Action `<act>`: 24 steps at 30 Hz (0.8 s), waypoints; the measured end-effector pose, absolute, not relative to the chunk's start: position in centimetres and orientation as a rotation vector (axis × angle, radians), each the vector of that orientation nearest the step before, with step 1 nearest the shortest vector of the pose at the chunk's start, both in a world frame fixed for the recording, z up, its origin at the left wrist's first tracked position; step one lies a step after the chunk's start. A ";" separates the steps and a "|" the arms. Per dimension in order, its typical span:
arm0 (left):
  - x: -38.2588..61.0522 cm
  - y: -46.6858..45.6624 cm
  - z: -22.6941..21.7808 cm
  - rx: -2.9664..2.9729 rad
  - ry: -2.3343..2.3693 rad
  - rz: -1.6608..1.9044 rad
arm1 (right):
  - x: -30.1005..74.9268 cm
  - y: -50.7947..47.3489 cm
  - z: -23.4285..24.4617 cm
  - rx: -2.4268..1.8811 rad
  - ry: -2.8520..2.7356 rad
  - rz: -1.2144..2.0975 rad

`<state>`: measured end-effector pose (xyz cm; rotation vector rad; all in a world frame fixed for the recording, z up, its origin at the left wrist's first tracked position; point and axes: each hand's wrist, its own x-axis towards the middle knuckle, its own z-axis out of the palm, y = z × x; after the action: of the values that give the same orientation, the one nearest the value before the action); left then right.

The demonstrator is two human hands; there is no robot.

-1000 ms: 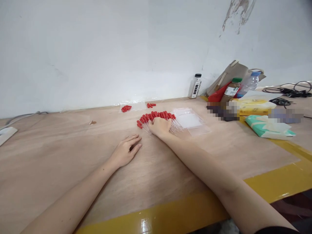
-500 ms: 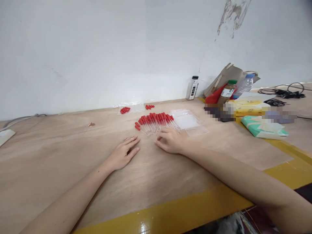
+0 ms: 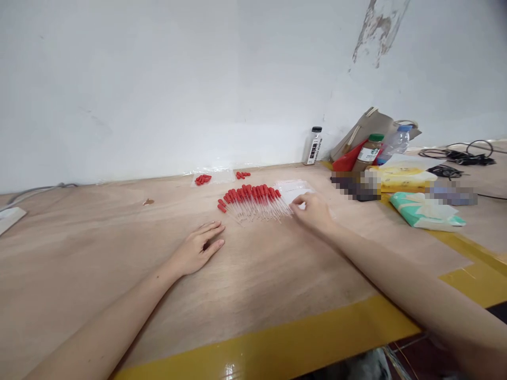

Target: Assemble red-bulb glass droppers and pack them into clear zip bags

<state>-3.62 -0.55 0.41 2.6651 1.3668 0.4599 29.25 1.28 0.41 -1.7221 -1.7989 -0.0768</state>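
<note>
A fan of droppers with red rubber bulbs and thin clear tubes [image 3: 253, 198] lies on the table, bulbs pointing to the wall. My left hand [image 3: 200, 247] rests on the wood to the near left of them, its fingers stretched out and holding nothing. At the fan's right end is my right hand [image 3: 312, 211], thumb and forefinger curled together beside the outermost tubes. Whether anything thin sits in that pinch I cannot make out. Under and behind this hand lies a clear plastic bag with a white label [image 3: 295, 189], partly covered.
Loose red bulbs [image 3: 203, 180] lie on a clear bag near the wall, with a few more red bulbs [image 3: 243, 174] beside it. Toward the right stand a black-capped bottle [image 3: 312, 146], a green-capped bottle [image 3: 368, 154], tissue packs [image 3: 425, 211] and black cables [image 3: 471, 157].
My right hand has moved right, from in front of the droppers' tube ends to the right end of the fan, uncovering the tubes. My left hand stays almost where it was.
</note>
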 end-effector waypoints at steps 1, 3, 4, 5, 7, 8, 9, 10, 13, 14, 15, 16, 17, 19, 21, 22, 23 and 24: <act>-3.6 -0.5 0.4 2.663 1.368 0.463 | 30.0 2.2 0.6 -1.909 -1.658 -0.104; -3.6 -0.5 0.4 2.660 1.363 0.473 | 31.5 3.6 0.9 -2.166 -1.508 -0.066; -3.7 -0.5 0.4 2.658 1.359 0.481 | 32.1 4.2 0.9 -2.238 -1.493 -0.015; -3.7 -0.5 0.4 2.657 1.354 0.489 | 32.6 4.5 0.9 -2.279 -1.496 0.030; -3.7 -0.5 0.3 2.656 1.348 0.501 | 33.1 4.9 0.7 -2.301 -1.514 0.093; -3.7 -0.5 0.3 2.656 1.346 0.504 | 33.1 5.0 0.6 -2.301 -1.515 0.109; -3.7 -0.5 0.3 2.655 1.344 0.505 | 33.1 5.0 0.5 -2.304 -1.516 0.119; -3.7 -0.5 0.4 2.655 1.342 0.507 | 33.0 5.0 0.4 -2.309 -1.534 0.123; -3.5 -0.6 0.5 2.650 1.341 0.500 | 32.8 5.0 0.3 -2.301 -1.647 0.075; -3.5 -0.6 0.6 2.647 1.344 0.499 | 32.8 5.0 0.3 -2.292 -1.679 0.050; -3.4 -0.6 0.6 2.641 1.348 0.496 | 32.8 5.1 0.3 -2.285 -1.694 0.031; -3.4 -0.7 0.7 2.635 1.350 0.493 | 32.9 5.1 0.4 -2.281 -1.694 0.019; -3.4 -0.7 0.7 2.627 1.351 0.494 | 33.0 5.0 0.6 -2.283 -1.685 0.008; -3.5 -0.7 0.6 2.600 1.349 0.507 | 33.1 4.8 1.1 -2.245 -1.654 0.007; -3.7 -0.6 0.5 2.549 1.339 0.557 | 32.7 4.3 1.9 -2.066 -1.623 0.100; -3.7 -0.5 0.5 2.514 1.334 0.611 | 32.1 3.9 2.4 -1.908 -1.615 0.187; -3.6 -0.5 0.6 2.471 1.327 0.684 | 31.3 3.4 2.8 -1.717 -1.604 0.286; -3.5 -0.5 0.8 2.417 1.314 0.768 | 30.3 2.9 3.2 -1.507 -1.601 0.396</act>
<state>-3.50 -0.48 0.75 2.4170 1.3139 0.7679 30.27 2.88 3.16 -1.5070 -1.6007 0.3956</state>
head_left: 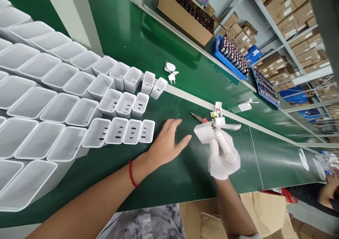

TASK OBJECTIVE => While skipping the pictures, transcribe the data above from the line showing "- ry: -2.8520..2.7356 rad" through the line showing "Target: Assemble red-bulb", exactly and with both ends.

ANSWER =>
  - ry: -2.8520..2.7356 rad
  - rz: -1.2144..2.0975 rad

`<state>`: measured end-effector pose (xyz cm; rotation vector rad; all in a world frame fixed for the recording, z up, its origin at the left wrist's first tracked position; point and axes: each hand's wrist, its own x-axis towards the middle knuckle, its own z-axis out of the palm, y = z × x; after the action: of the values that give the same orientation, the one nearest the value before the action); left then right.

The demonstrator is two human hands; there is no robot.

-1000 ms: 
-500 ms: 
+0 ms: 

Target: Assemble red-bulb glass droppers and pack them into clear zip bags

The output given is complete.